__Problem to work on__:
Across these entries, count the lines holding the string "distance"; the number is the whole answer.

========

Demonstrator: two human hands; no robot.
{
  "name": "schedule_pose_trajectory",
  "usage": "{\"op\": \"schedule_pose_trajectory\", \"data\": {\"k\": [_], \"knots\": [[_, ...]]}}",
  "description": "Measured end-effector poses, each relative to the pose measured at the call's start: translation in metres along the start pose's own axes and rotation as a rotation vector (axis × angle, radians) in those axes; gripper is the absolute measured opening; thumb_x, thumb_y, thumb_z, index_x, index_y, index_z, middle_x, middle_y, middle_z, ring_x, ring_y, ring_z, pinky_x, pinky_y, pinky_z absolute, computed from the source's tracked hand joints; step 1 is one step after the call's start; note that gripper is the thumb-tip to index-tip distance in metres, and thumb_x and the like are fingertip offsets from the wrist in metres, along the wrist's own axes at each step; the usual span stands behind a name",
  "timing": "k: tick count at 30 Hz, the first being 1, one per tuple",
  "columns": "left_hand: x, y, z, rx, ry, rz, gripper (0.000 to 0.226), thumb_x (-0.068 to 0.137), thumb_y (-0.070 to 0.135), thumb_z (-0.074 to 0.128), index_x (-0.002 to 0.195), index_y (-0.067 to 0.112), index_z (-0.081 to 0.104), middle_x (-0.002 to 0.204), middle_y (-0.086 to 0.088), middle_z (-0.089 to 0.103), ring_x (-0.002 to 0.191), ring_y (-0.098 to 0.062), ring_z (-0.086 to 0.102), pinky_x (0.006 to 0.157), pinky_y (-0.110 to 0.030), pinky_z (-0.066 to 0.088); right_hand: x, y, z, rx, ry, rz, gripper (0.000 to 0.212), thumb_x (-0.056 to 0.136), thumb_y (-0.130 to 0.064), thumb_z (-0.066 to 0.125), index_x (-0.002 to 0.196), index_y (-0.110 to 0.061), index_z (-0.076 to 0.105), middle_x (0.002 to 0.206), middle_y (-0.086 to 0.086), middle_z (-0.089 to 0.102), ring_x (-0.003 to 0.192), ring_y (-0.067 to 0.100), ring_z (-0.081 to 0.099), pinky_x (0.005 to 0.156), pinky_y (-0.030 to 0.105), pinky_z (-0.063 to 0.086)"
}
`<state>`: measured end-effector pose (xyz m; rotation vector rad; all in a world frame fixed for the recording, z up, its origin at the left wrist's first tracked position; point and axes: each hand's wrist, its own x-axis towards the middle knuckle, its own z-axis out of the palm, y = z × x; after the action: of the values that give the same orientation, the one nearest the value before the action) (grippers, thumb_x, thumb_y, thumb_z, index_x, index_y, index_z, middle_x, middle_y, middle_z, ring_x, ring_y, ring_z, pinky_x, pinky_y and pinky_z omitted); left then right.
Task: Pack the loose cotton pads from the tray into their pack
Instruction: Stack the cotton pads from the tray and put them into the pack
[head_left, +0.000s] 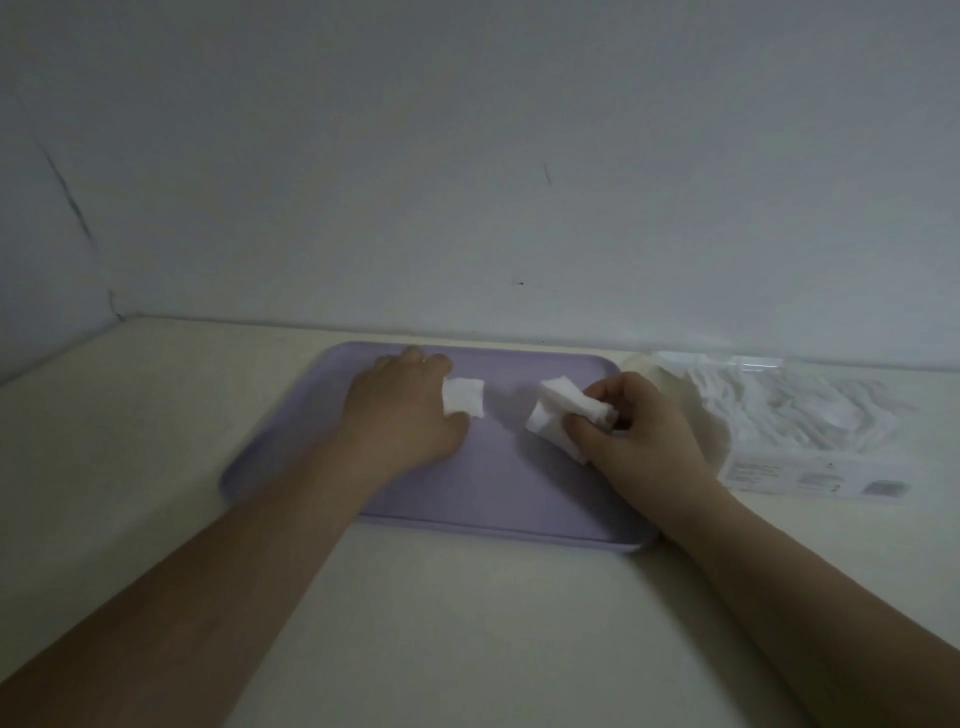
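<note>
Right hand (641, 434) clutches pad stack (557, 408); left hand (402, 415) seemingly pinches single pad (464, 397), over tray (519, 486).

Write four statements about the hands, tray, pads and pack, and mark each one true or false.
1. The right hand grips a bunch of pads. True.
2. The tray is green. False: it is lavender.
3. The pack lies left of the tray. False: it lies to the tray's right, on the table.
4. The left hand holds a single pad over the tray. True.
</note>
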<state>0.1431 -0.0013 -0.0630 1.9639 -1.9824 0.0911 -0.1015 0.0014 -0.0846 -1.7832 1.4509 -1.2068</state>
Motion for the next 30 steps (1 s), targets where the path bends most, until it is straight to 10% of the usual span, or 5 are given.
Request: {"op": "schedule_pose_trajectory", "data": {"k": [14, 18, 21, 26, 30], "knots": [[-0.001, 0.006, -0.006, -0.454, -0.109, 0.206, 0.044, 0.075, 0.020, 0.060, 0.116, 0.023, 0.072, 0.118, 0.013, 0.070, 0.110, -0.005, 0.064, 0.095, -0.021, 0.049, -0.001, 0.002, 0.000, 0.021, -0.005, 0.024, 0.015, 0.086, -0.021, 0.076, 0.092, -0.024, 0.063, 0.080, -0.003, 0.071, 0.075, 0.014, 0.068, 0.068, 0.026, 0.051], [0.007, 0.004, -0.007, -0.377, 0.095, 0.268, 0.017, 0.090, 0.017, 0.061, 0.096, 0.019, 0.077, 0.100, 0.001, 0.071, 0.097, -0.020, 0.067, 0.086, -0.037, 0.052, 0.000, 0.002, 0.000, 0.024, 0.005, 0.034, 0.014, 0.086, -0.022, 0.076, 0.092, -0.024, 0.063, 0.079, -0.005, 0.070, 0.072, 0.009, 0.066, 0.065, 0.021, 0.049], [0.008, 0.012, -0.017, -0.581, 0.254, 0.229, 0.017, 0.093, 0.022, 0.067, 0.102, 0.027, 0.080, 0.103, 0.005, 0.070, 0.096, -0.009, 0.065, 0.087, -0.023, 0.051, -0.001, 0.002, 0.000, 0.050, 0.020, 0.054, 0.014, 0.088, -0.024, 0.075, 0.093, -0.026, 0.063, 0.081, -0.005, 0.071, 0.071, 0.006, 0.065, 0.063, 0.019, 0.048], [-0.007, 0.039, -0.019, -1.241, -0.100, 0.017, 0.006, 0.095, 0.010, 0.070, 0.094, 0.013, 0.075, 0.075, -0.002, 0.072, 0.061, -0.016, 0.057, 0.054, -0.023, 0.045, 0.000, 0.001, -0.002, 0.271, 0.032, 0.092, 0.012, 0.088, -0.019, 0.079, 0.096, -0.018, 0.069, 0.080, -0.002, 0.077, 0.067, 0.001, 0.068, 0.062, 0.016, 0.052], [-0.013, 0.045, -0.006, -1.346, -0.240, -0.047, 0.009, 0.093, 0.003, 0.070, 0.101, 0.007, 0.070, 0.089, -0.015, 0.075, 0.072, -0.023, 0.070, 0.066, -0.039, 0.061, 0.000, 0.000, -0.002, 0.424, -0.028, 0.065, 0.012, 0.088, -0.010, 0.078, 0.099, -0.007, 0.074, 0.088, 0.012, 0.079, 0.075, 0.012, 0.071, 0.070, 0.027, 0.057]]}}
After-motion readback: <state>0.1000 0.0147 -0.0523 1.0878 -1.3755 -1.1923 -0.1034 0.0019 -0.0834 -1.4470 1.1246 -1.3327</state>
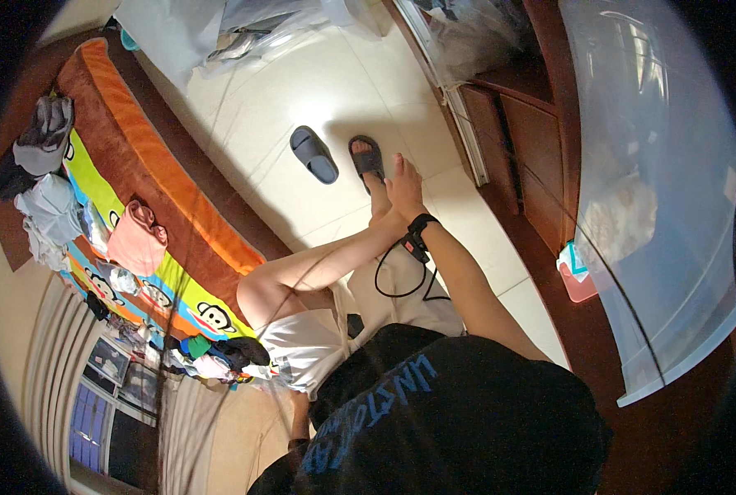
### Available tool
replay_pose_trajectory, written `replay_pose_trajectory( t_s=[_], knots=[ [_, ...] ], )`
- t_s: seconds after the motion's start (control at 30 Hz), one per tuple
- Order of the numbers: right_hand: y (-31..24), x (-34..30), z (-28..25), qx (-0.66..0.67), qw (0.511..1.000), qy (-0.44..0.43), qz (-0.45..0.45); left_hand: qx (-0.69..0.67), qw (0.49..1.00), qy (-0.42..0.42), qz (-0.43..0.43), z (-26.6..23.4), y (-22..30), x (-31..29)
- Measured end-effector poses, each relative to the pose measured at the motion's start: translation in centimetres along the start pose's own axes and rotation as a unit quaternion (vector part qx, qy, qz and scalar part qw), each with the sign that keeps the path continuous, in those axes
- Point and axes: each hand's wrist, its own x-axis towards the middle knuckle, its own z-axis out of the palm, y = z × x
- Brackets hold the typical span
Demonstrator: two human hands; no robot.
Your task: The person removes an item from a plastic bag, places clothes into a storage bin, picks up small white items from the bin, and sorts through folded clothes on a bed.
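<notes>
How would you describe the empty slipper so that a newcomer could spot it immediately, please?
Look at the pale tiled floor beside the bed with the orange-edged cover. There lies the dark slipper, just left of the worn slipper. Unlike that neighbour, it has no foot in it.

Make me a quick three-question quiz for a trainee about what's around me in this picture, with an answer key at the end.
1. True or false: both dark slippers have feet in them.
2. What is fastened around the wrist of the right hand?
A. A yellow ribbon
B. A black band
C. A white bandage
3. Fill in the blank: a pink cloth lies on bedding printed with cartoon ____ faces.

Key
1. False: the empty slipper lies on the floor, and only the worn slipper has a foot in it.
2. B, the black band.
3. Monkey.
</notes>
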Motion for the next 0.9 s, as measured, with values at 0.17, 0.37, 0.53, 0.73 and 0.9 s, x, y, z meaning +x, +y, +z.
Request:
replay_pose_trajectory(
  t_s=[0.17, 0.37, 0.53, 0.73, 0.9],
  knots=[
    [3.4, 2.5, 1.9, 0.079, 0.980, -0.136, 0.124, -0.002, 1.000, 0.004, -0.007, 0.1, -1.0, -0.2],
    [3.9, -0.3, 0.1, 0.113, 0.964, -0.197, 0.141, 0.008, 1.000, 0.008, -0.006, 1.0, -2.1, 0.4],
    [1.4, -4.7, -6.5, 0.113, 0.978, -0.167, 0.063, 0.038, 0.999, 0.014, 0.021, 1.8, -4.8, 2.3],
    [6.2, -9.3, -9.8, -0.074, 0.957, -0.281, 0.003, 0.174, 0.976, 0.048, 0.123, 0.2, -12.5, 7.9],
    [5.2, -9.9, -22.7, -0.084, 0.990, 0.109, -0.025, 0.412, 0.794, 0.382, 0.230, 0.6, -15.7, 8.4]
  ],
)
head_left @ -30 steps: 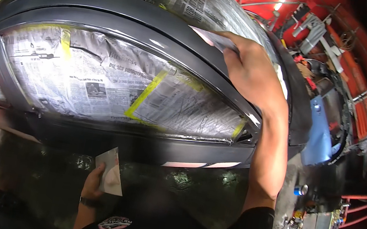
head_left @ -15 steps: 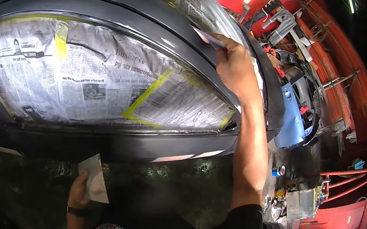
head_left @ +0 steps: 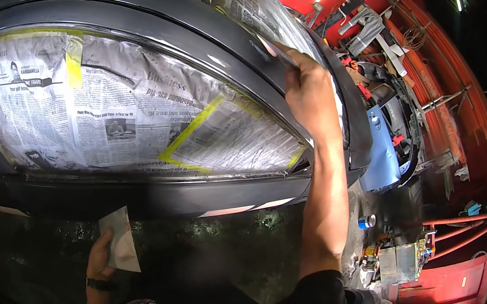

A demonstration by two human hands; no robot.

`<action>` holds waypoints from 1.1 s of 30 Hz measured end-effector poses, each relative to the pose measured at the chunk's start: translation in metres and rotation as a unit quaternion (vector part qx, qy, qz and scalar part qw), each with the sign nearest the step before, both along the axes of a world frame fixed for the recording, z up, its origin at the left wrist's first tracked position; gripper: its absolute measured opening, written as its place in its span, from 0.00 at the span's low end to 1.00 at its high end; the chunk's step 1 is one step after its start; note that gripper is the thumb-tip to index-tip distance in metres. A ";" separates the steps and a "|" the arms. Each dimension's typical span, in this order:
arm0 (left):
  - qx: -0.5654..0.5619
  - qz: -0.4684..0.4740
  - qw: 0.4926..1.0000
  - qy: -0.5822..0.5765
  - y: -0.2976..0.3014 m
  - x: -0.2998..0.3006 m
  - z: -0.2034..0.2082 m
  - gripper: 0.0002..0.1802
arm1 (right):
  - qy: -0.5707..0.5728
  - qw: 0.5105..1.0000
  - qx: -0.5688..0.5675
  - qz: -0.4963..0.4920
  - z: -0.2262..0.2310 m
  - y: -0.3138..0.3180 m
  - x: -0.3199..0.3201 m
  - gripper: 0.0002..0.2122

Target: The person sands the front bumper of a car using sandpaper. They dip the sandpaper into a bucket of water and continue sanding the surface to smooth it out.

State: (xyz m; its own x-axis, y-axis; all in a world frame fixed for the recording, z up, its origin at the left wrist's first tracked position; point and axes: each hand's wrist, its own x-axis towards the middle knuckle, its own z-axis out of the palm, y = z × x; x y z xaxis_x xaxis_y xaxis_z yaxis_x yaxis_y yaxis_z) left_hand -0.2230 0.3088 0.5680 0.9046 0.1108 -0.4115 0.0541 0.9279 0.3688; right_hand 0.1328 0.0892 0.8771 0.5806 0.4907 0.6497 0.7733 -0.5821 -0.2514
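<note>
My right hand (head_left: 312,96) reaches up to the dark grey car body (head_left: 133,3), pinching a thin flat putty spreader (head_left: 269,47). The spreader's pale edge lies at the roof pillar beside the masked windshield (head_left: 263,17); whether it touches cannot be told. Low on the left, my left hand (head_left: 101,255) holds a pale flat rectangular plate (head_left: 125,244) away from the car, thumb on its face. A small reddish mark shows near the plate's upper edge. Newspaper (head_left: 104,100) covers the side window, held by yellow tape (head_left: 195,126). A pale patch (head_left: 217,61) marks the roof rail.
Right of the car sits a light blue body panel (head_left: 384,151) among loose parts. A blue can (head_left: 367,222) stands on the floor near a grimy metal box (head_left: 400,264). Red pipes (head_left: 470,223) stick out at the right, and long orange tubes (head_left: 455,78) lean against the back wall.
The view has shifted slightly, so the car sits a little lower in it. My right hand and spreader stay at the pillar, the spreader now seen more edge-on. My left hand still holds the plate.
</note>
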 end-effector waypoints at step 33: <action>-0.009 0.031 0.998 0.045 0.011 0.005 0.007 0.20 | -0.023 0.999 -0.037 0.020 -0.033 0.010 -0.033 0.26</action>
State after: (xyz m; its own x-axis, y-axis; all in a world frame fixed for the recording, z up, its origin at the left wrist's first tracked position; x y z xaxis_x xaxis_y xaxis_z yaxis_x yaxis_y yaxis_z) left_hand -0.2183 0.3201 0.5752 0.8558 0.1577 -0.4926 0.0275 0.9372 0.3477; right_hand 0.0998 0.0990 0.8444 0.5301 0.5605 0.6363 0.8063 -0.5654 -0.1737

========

__Response area__:
2